START Information supplied

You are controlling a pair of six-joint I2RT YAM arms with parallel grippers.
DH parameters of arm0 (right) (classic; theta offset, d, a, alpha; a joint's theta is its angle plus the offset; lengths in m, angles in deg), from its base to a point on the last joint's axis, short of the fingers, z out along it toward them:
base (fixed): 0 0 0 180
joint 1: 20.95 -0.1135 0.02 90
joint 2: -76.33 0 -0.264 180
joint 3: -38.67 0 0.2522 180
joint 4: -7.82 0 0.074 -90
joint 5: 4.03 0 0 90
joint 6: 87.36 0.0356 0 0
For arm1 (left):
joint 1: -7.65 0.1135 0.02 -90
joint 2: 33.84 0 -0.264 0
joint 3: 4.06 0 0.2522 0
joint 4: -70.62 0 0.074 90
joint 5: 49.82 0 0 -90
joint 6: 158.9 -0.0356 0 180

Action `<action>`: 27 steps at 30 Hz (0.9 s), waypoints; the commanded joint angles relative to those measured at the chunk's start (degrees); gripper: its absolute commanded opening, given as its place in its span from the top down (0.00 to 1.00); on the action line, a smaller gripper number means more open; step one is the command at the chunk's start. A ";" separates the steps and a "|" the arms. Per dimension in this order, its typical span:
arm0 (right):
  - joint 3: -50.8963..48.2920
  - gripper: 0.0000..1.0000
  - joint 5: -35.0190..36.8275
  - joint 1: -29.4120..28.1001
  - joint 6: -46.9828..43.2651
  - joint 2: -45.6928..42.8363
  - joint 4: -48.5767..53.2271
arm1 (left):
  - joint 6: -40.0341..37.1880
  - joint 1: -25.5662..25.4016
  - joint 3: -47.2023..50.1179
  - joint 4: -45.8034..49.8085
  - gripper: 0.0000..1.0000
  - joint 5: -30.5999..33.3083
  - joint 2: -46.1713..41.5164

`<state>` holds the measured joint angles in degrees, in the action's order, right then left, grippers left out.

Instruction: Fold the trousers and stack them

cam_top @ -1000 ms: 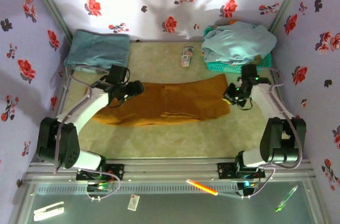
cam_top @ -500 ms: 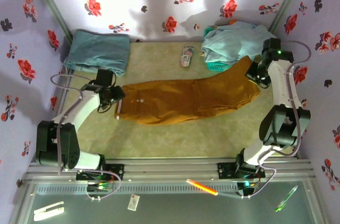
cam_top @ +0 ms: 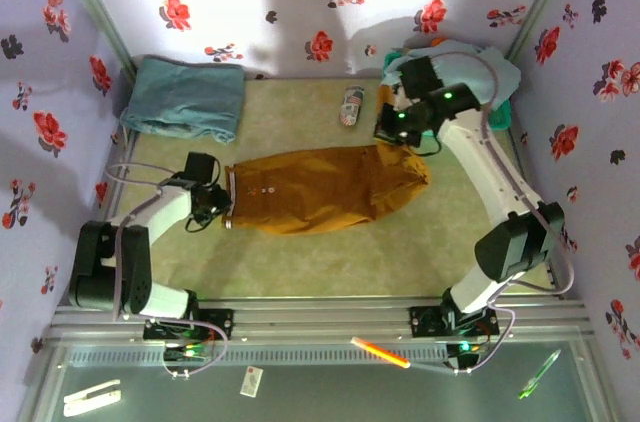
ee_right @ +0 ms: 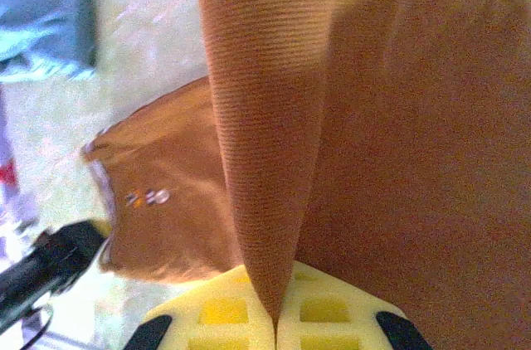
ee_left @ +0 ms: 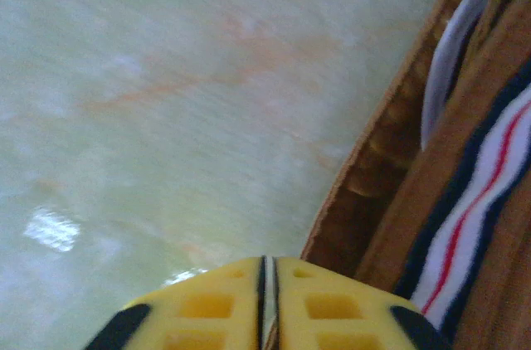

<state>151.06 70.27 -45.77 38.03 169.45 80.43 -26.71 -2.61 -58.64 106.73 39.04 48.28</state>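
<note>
Left gripper (cam_top: pixel 222 208) lay low on the worktop (cam_top: pixel 300 262) toward its left edge, its yellow fingers (ee_left: pixel 207 304) pressed together with barely a slit between them; the waistband (ee_left: pixel 465 226) end of the trousers (cam_top: pixel 310 192) sat just to the right of the fingertips, striped trim showing, and whether any cloth was nipped in that slit could not be told; the right gripper (cam_top: pixel 392 132) hung raised toward the far right corner, clamped on a fold of the ochre cloth, which ran out from between its closed fingers (ee_right: pixel 353 304) as a widening ridge; from that grip the leg end fell back toward the rest of the garment, so the trousers lay doubled across the middle of the worktop, waistband at the left, bend at the right; a dusty teal garment (cam_top: pixel 185 94) rested in the far left corner, well apart; a pale aqua garment (cam_top: pixel 450 77) was heaped on a green basket (cam_top: pixel 420 125) in the far right corner, just behind the right gripper.
</note>
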 commanded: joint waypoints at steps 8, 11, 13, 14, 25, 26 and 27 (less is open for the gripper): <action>8.86 1.00 -3.05 -18.71 20.07 11.45 -17.49 | -1.97 0.24 1.71 -7.87 1.00 -9.29 2.45; 10.89 1.00 -2.59 -22.61 23.31 16.42 -20.96 | -1.95 0.25 1.71 -8.03 1.00 -9.38 1.75; 12.85 1.00 -3.95 -24.58 24.81 20.54 -22.29 | -1.95 0.26 1.66 -8.05 1.00 -9.49 1.50; 13.92 1.00 -4.26 -25.29 24.85 22.18 -22.26 | -1.89 0.24 1.71 -8.03 1.00 -9.49 1.45; 24.86 1.00 -5.46 -29.98 25.69 33.90 -18.18 | -1.52 0.24 3.11 -9.33 1.00 -10.14 0.84; 25.05 1.00 -5.68 -30.29 25.82 34.63 -18.16 | -1.50 0.24 3.10 -9.41 1.00 -10.19 0.75; 25.10 1.00 -6.06 -30.50 26.18 35.28 -18.36 | -1.47 0.24 3.18 -9.55 1.00 -10.15 0.75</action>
<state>172.72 66.59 -74.71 62.82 203.98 63.41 -27.58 -2.46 -56.21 98.84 31.28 50.21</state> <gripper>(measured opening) 0.065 0.055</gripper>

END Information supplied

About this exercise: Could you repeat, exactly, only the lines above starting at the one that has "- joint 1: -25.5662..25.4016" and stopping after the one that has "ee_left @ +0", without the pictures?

Completed task:
  - joint 1: -25.5662..25.4016
  - joint 3: -47.2023..50.1179
  - joint 4: -45.8034..49.8085
  - gripper: 0.0000..1.0000
  - joint 5: -30.5999..33.3083
  - joint 2: -46.1713..41.5164

`<state>` holds the measured joint angles in degrees, in the action's order, right then left, grippers left out.

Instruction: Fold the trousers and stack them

cam_top @ -1000 ms: 
cam_top @ -500 ms: 
cam_top @ +0 ms: 
ee_right @ +0 ms: 
ee_left @ +0 ms: 

The output as shown is complete.